News:

MASM32 SDK Description, downloads and other helpful links
MASM32.com New Forum Link
masmforum WebSite

Avoiding stack frames (again!)

Started by Damos, July 03, 2009, 11:54:41 AM

Previous topic - Next topic

Damos

we're allways talking about avoiding setting up stack frames so as an optimization on here and wondered what you guys thought of this:

say we have a routine that needed arguments as in:

PrintSum proc alpha:DWORD,beta:DWORD
...
PrintSum endp

alpha and beta are then addressed as an offset to ebp

but what if we had a macro that:

MyProc PrintSum,alpha:DWORD,beta:DWORD

would be interpreted as:

.data?
PrintSum_alpha  dd ?
PrintSum_beta   dd ?
alpha equ PrintSum_alpha
beta equ PrintSum_beta
.code
PrintSum:
...
then undefine alpha & beta at end of routine to release the namespace for other routines.
so now we have no need to set up stack frame, instead we are using uninitialized memory to pass our params onto a routine.
we could also have a new invoke macro that:

MyInvoke PrintSum,2,4
interpretes as:
push 2
pop PrintSum_Alpha
push 4
pop PrintSum_beta
I know there this needs tweaking here and there but what do you think in principle?
Any intelligent fool can make things bigger, more complex, and more violent. It takes a touch of genius -- and a lot of courage -- to move in the opposite direction. - Albert Einstien

dedndave

#1
it sounds good, but i dunno how to "undefine" data labels - lol

this code assumes the labels are already declared

        push    2
        pop     PrintSum_Alpha
        push    4
        pop     PrintSum_beta

for that matter, the values could just as well be permanently declared
but, i think the stack frame method turns out to be faster

i dunno if this is faster or not...

        mov dword ptr PrintSum_Alpha,2
        mov dword ptr PrintSum_beta,4

on an 8088, it would be faster because there are fewer memory references, but that rule doesn't apply for pentiums, i guess
(well, for word-sized values, at least)

personally, i like to pass parms in register, provided there are only a couple (as in most cases)
but, i am a dinosaur programmer - i have dinosaur thoughts and i write dinosaur code - lol
these guys are used to procs that get INVOKEd
they all like to be C-compatible and, let's face it, windows seems to have been designed around C
as for me, i dislike C and that is why i write in assembler - lol

i was playing with another method that has some potential
you may find it interesting
http://www.masm32.com/board/index.php?topic=11671.msg87985#msg87985
as you can see, noone seems to be interested in my dinosaur ideas - lol

dedndave

on a similar note, one of the other guys in here had a good idea (i forget who it was and can't locate the thread)
instead of using the EBP register to reference locals, use ESP directly and design the
assembler so that it keeps track of the PUSH's and POP's to calculate the offsets
this frees up the EBP register and is a little faster and smaller than the regular stack frame

AProc   PROC

        sub     esp,8            ;2 local dword variables
        mov dword ptr [esp+4],1  ;first local var
        mov dword ptr [esp],2    ;second local var
.
.
.
        push    eax              ;assembler maintains PUSH count
.
.
.
        mov     edx,[esp+8]      ;first local var new offset
        mov     ecx,[esp+4]      ;second local var new offset
.
.
.
        pop     eax
.
.
.
        add     esp,8
        ret

AProc   ENDP


hutch--

Damos,

Using global memory in the .DATA or .DATA? section is an old trick from the days when stack space was very limited but there is no reason not to use it today if it does what you want.

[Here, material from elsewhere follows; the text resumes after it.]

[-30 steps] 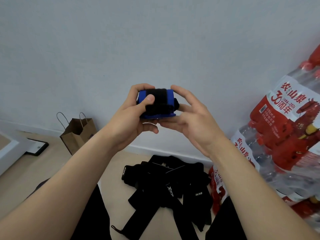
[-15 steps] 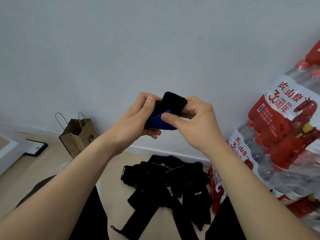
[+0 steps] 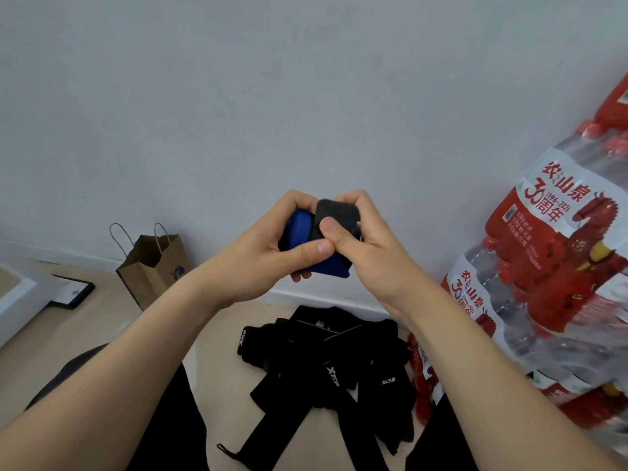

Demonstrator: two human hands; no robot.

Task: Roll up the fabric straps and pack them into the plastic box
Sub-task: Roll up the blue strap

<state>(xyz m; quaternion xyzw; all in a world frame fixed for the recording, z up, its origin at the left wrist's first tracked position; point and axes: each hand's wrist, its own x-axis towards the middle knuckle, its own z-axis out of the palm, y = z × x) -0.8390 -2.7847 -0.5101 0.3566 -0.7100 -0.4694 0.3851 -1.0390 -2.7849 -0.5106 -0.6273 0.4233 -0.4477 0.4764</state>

Stack based local variables have the advantage that you can call another proc from the current one and the values in the first will be the same when the called proc returns which limits nesting of procedures. In most instances this would not matter and you could handle it with a few different sets of variables but you could not perform recursion by this method.
Download site for MASM32      New MASM Forum
https://masm32.com          https://masm32.com/board/index.php

ramguru

Sometimes global variables are good sometimes they're bad.
Let's say you want to create a custom control &
use global variables as temporal variables for better speed.
That would be very unwise. 'Cuz if you are to support
multiple instances of the control on the same window,
you gotta take into account concurrent reads/writes...
So stack-based variables suit better here.

jj2007

Quote from: dedndave on July 03, 2009, 01:32:44 PM
on a similar note, one of the other guys in here had a good idea (i forget who it was and can't locate the thread)
instead of using the EBP register to reference locals, use ESP directly

On a P4, using ESP directly is 5 cycles faster but becomes a bit longer with every local variable:
1891    cycles for 100*call stack_frame_on
1417    cycles for 100*call stack_frame_OFF

Code sizes:
Frame on:       42
Frame off:      46


Test yourself...

.nolist
include \masm32\include\masm32rt.inc
.686
include \masm32\macros\timers.asm ; get them from the [url=http://www.masm32.com/board/index.php?topic=770.0]Masm32 Laboratory[/url]
LOOP_COUNT = 1000000

.code
start:
counter_begin LOOP_COUNT, HIGH_PRIORITY_CLASS
mov eax, 1234578h
REPEAT 100
call stack_frame_on
ENDM
counter_end
print str$(eax), 9, "cycles for 100*call stack_frame_on", 13, 10

counter_begin LOOP_COUNT, HIGH_PRIORITY_CLASS
mov eax, 1234578h
REPEAT 100
call stack_frame_OFF
ENDM
counter_end
print str$(eax), 9, "cycles for 100*stack_frame_OFF", 13, 10, 10, "Code sizes:", 13, 10, "Frame on: ", 9
mov eax, stack_frame_on_END
sub eax, stack_frame_on
print str$(eax), 13, 10, "Frame off: ", 9
mov eax, stack_frame_OFF_END
sub eax, stack_frame_OFF
print str$(eax)

inkey chr$(13, 10, "--- ok ---", 13)
exit

stack_frame_on proc
LOCAL v1, v2, v3, v4, v5, v6
  mov v1, eax
  mov v2, eax
  mov v3, 1234h
  mov v4, 5678h
  mov v5, 5555h
  mov v6, 6666h
  ret
stack_frame_on endp
stack_frame_on_END:


stack_frame_OFF proc
; LOCAL v1, v2, v3, v4, v5, v6
  add esp, -4*6
  mov [esp], eax ; v1
  mov [esp+4], eax ; v2
  mov dword ptr [esp+8], 1234h ; v3
  mov dword ptr [esp+12], 5678h ; v4
  mov dword ptr [esp+16], 5555h ; v5
  mov dword ptr [esp+20], 6666h ; v6
  sub esp, -4*6
  ret
stack_frame_OFF endp
stack_frame_OFF_END:

end start

dedndave

i think that's because the instruction set is optimized for using EBP

[ebp+4]  uses a byte offset
[esp+4]  uses a word offset

of course, the LEAVE saves a couple bytes for you

quite a big difference in speed, don't you think?

jj2007

Quote from: dedndave on July 03, 2009, 04:48:34 PM
quite a big difference in speed, don't you think?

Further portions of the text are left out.